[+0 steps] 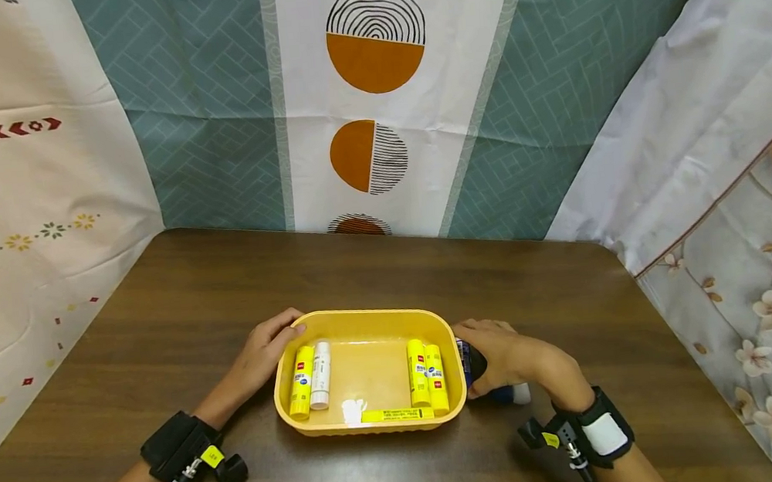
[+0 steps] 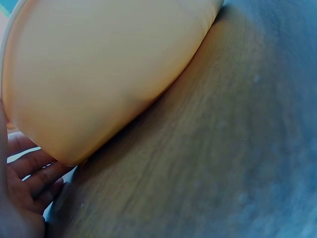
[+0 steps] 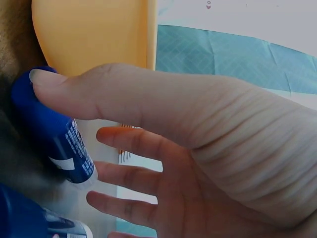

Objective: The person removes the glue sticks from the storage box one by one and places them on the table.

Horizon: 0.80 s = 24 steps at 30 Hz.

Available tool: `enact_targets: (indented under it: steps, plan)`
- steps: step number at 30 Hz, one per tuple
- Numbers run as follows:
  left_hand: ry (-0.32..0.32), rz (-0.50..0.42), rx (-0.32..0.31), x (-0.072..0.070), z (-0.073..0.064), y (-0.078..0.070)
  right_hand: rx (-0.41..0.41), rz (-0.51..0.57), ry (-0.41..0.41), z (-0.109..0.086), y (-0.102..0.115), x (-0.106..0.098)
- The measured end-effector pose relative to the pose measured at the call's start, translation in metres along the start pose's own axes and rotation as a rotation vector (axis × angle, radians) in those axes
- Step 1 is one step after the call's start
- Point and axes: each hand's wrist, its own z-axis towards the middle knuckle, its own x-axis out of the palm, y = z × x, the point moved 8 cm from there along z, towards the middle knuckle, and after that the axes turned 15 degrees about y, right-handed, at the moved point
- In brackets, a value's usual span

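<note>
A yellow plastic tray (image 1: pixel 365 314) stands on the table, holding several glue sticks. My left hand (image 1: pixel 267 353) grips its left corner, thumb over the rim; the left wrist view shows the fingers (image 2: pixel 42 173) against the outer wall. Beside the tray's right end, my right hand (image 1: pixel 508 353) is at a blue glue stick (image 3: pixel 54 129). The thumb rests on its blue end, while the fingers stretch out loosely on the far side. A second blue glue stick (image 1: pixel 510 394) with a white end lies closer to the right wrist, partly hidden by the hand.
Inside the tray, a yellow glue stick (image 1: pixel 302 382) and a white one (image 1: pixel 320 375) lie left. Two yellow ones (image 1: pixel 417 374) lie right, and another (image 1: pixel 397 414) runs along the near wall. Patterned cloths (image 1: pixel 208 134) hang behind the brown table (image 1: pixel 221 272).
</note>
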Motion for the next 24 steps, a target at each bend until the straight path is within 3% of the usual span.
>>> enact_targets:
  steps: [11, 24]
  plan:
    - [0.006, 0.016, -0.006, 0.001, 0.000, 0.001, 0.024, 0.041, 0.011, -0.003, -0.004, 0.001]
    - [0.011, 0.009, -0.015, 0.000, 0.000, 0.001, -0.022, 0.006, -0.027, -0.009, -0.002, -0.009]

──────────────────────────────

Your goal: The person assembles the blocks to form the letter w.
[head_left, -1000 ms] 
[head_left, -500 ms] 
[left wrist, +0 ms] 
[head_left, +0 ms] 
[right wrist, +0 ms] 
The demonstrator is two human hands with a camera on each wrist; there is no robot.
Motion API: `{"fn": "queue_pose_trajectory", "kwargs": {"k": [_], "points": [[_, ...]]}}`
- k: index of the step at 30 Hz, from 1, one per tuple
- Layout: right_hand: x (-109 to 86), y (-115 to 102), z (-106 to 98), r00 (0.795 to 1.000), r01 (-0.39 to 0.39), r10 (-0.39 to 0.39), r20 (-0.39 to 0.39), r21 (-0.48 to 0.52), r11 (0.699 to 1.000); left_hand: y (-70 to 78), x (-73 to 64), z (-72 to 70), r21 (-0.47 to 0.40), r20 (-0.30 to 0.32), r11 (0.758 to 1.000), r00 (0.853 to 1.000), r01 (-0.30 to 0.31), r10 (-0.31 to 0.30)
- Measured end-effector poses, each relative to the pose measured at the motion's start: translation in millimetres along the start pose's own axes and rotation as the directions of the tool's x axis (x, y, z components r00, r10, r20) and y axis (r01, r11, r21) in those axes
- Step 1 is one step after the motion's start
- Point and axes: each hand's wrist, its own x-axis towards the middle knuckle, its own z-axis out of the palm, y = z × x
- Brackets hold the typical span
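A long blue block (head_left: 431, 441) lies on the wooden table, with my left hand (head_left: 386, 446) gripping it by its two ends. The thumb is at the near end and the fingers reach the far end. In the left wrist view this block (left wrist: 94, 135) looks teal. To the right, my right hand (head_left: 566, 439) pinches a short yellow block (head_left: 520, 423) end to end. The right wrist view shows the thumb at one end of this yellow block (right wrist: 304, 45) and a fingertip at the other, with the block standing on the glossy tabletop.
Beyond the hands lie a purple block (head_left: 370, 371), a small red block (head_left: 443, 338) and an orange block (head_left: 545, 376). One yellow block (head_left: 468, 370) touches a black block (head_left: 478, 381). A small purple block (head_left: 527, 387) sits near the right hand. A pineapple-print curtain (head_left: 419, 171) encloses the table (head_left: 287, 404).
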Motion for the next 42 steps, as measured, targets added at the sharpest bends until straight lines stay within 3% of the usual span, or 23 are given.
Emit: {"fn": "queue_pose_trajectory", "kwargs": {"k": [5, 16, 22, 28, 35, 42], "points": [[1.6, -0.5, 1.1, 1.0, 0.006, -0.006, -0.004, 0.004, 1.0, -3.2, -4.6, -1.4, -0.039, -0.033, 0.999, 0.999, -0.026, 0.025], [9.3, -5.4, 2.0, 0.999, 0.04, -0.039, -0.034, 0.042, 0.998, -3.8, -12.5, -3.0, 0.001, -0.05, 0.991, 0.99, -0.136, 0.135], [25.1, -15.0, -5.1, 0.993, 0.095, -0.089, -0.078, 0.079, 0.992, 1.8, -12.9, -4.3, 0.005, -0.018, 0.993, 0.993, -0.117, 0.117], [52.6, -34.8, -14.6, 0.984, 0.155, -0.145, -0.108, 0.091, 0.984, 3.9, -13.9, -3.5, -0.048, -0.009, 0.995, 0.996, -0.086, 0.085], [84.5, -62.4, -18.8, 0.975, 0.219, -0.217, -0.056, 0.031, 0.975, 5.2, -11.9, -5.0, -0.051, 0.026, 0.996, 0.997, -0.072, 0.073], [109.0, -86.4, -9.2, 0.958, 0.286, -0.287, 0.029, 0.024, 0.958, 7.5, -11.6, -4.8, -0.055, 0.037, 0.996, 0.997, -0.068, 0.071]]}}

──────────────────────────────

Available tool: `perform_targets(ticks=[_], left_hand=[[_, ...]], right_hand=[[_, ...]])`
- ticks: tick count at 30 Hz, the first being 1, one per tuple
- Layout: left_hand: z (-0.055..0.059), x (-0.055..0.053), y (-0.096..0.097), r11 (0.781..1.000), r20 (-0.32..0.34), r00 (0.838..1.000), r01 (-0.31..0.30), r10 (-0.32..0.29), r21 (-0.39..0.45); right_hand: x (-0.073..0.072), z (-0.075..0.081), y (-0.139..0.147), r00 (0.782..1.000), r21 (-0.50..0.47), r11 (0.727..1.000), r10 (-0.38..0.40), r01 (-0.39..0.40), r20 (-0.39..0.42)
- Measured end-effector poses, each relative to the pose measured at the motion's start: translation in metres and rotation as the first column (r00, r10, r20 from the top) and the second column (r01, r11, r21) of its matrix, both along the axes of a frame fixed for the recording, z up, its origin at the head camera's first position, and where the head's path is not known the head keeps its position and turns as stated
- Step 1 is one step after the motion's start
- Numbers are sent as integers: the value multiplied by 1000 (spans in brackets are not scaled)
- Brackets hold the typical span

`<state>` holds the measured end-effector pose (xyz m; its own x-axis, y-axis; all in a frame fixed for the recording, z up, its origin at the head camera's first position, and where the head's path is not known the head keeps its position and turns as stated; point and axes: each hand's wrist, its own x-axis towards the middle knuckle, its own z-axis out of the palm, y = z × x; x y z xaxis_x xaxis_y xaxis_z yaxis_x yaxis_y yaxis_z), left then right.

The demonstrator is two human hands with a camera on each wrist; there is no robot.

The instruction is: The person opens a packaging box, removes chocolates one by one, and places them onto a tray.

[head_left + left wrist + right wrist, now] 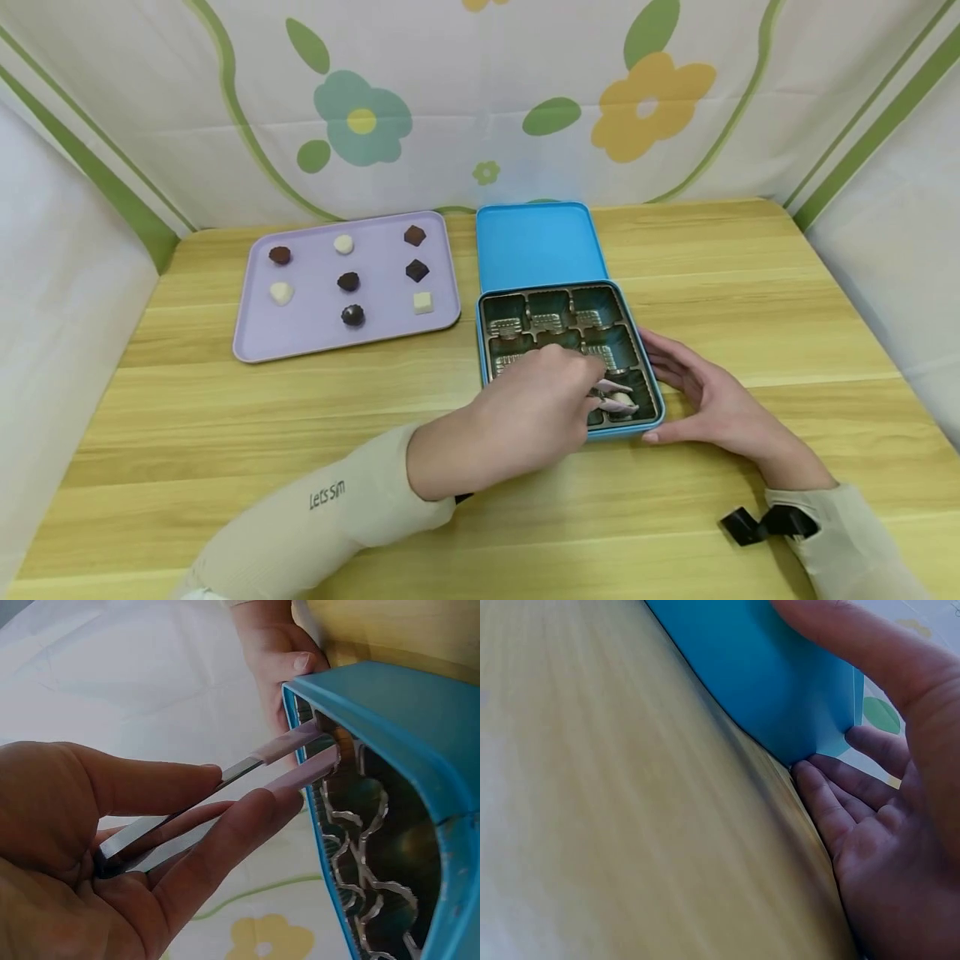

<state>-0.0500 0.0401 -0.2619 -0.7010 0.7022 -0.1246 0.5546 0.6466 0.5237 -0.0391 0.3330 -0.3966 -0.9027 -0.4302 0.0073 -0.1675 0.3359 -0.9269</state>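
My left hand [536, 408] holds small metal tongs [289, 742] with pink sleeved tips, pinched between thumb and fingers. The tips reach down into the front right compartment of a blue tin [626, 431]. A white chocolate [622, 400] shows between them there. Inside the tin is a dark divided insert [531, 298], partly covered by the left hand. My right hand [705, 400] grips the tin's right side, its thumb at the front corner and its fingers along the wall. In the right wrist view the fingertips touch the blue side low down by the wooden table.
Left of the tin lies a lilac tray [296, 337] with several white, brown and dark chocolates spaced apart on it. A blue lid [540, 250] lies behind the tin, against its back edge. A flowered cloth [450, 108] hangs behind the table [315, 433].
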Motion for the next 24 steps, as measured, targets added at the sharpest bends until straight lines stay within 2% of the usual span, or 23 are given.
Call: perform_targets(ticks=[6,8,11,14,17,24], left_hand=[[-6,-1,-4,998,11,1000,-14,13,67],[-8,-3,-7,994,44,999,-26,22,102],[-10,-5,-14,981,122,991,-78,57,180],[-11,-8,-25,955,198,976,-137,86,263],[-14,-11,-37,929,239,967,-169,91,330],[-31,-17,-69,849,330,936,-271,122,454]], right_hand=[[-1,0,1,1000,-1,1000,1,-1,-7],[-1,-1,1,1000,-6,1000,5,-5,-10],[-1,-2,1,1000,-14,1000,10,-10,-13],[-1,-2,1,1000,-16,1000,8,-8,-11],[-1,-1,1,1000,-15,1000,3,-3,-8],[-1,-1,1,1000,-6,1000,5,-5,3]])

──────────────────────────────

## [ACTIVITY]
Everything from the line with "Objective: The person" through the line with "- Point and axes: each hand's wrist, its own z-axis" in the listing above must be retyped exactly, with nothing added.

## [REPLY]
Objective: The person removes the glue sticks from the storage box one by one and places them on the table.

Horizon: 0.80 s = 24 steps at 30 Hz.

Available tool: `enact_targets: (indented under it: steps, plan)`
- steps: step number at 30 Hz, one per tuple
- Numbers run as follows:
  left_hand: ry (-0.32..0.32), rz (-0.50..0.42), rx (-0.32..0.31), x (-0.072..0.070), z (-0.073..0.064), y (-0.078..0.070)
  right_hand: rx (-0.41..0.41), rz (-0.51..0.57), ry (-0.41..0.41), z (-0.109..0.086), y (-0.102..0.115), x (-0.106..0.098)
- The measured end-effector pose relative to the pose measured at the call's start, translation in metres along the start pose's own axes and rotation as a rotation vector (axis × angle, radians) in those axes
- Step 1 is one step after the call's start
- Point and axes: each hand's wrist, its own z-axis towards the middle knuckle, its own x-axis out of the palm, y = z × x, the point moved 8 cm from there along z, towards the middle knuckle, and after that the axes turned 15 degrees about y, right-handed, at the moved point

Nothing else is part of this exercise.